Hawass has denied the allegations but acknowledged receiving $200,000 from National Geographic. “Yes, it’s true,” he said, adding that the deal had government approval. Accusations that he had misused the Egyptian Museum to promote his clothing line were a misunderstanding, he added.
The National Geographic Society declined to disclose the amount it paid Hawass but defended its arrangement with him, calling the relationship important to its educational and scientific mission and to Egypt. The institution was “not involved nor do we have any knowledge, beyond some press accounts,” of the charges filed against Hawass, a spokeswoman, Mimi Koumanelis, said in an e-mail.
Hawass was initially convicted in a case that concerned bidding for the contract to operate the Egyptian Museum bookstore and sentenced to one year in prison, but last year he was acquitted of all the corruption charges against him.
These days, he largely avoids the public eye. He exercises daily at a hotel gym that is being renovated and is closed to others. He is working on several new books. And he attends dinners with an elite circle of friends. “I’m not a rich man,” he said. “I take taxis because my driver gets off at 3.”
An ebb in hostility
But many Egyptians remain unconvinced that Hawass and other former officials are innocent.
Mohamed el-Shennawy, a filmmaker, said that when he took to the streets two years ago, he assumed that Mubarak and his cronies would face swift trials and, maybe, even execution. “When I compare our expectations to what happened, it’s like a man being in love with a beautiful woman who then finds out that she is the complete opposite of what he thought,” he said.

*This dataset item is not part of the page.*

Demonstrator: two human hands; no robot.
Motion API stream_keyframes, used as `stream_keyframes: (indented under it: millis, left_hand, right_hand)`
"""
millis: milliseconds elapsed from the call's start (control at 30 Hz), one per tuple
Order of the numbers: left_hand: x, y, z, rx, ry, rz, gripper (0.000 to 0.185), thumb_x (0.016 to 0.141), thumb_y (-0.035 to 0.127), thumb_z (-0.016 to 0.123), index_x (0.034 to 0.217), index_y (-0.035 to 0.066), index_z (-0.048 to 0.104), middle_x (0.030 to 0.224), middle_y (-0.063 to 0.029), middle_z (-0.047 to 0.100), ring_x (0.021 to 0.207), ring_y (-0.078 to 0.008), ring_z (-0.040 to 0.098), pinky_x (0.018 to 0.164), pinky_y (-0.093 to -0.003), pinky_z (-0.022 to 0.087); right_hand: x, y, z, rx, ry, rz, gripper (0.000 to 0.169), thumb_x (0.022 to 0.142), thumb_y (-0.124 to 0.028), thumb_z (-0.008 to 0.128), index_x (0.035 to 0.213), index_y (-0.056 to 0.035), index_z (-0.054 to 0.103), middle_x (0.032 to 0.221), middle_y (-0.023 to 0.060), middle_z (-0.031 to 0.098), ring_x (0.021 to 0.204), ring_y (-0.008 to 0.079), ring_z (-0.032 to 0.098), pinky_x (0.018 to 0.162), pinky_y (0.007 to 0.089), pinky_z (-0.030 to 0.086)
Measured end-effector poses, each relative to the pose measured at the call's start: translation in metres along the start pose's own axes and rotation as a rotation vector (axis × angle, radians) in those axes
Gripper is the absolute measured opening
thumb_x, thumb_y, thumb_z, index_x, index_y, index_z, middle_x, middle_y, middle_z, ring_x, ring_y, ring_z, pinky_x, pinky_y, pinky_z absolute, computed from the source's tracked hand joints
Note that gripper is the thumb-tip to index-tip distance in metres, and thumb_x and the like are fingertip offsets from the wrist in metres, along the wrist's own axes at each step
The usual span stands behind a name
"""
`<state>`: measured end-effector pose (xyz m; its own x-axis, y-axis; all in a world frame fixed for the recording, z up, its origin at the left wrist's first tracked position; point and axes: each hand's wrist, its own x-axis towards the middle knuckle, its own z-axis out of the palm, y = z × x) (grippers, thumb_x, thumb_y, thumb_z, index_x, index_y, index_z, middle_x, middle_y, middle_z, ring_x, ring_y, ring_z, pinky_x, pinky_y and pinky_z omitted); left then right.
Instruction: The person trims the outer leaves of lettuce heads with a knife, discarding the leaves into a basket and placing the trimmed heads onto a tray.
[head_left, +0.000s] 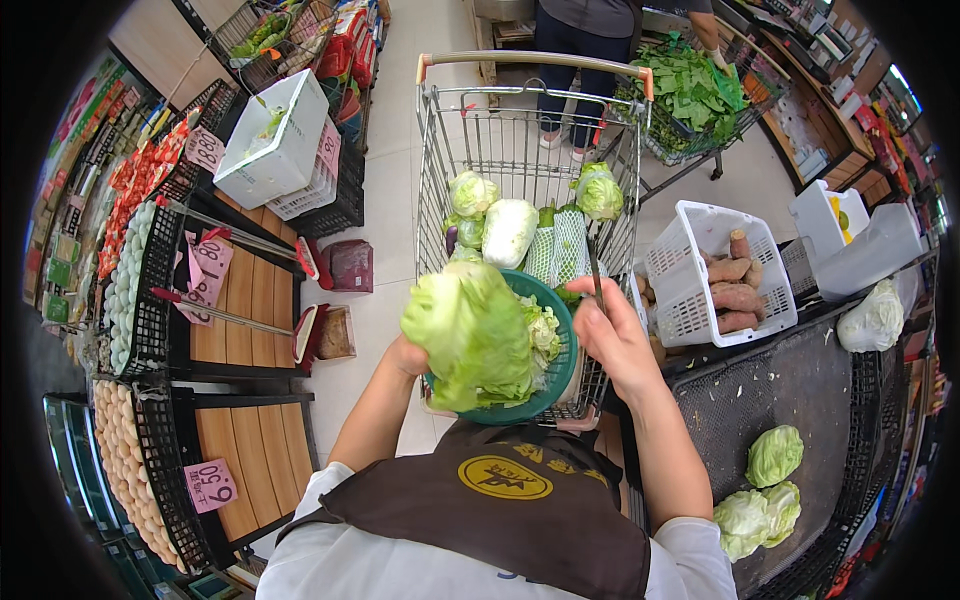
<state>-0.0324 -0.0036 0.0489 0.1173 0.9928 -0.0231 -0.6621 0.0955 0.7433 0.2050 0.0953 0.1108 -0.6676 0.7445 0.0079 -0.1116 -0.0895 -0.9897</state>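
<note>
A head of green lettuce or cabbage (469, 330), slightly blurred, is in my left hand (410, 355), raised over a green plastic basin (562, 367). Leaf trimmings (541, 330) lie in the basin, at the near end of a metal shopping cart (534, 56). To the basin's right, my right hand (611, 330) grips a thin dark knife (595, 266), its blade pointing away from me. Beyond the basin the cart holds a napa cabbage (510, 232), two wrapped green heads (474, 193) and long green vegetables in white foam netting (570, 238).
A white crate of sweet potatoes (675, 259) stands right of the cart. Several green heads (775, 455) lie on a dark mesh display (795, 382). Black egg crates (161, 442) line the left. A person (589, 45) stands beyond the cart, beside another cart of leafy greens (686, 90).
</note>
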Motion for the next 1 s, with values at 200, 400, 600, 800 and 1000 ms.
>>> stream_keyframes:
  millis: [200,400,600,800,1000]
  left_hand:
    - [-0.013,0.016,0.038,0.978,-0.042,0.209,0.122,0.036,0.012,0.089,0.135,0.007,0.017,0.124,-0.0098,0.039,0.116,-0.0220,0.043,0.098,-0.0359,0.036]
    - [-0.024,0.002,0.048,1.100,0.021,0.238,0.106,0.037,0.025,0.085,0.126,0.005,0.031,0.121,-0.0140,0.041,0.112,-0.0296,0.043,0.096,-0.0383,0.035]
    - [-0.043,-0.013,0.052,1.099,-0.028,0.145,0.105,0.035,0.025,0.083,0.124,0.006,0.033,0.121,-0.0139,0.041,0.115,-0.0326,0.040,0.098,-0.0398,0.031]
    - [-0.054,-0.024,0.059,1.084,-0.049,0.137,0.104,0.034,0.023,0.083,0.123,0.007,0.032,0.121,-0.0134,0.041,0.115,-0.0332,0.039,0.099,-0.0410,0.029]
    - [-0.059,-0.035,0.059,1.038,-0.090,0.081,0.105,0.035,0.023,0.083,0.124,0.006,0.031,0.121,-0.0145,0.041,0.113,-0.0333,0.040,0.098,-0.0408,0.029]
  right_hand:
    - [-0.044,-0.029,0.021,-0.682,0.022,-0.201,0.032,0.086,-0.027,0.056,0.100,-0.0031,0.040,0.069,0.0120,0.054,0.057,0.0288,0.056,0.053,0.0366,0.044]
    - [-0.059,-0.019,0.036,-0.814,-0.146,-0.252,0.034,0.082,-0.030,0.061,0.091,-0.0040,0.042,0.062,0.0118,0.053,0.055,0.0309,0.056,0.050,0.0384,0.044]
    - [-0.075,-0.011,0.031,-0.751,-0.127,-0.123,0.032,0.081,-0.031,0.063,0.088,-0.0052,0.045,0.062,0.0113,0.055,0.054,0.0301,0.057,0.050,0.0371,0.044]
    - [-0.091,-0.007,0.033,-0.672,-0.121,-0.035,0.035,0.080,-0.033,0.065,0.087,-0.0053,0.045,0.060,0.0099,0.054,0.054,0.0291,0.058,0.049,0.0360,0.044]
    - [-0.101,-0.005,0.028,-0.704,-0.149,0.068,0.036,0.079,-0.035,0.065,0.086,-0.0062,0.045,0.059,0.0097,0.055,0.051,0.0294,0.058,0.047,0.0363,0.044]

Even those former Mubarak associates who have landed behind bars lead a relatively privileged existence, said Cherif al-Choubachy, a former columnist for al-Ahram, a state-run newspaper, who counts his cousin Zohair Garana, a former tourism minister, among the prisoners. The former elites are held in the same cell bloc, he said, with televisions and access to cellphones once a week.
Mubarak, 84, is at a Cairo military hospital, where he has been transferred intermittently because of worsening health.
Behind closed doors, the elites still speak in the vernacular of the ousted regime, certain that their fate has been unfair. “Egypt is my country,” said another longtime state newspaper columnist on his way home from a dinner party, the fluorescent billboards atop Cairo’s slums flashing by his car window. How could Egyptians have elected the Islamist Muslim Brotherhood, he asked. “They’re peasants,” he said. “They are too small to be ruling Egypt.”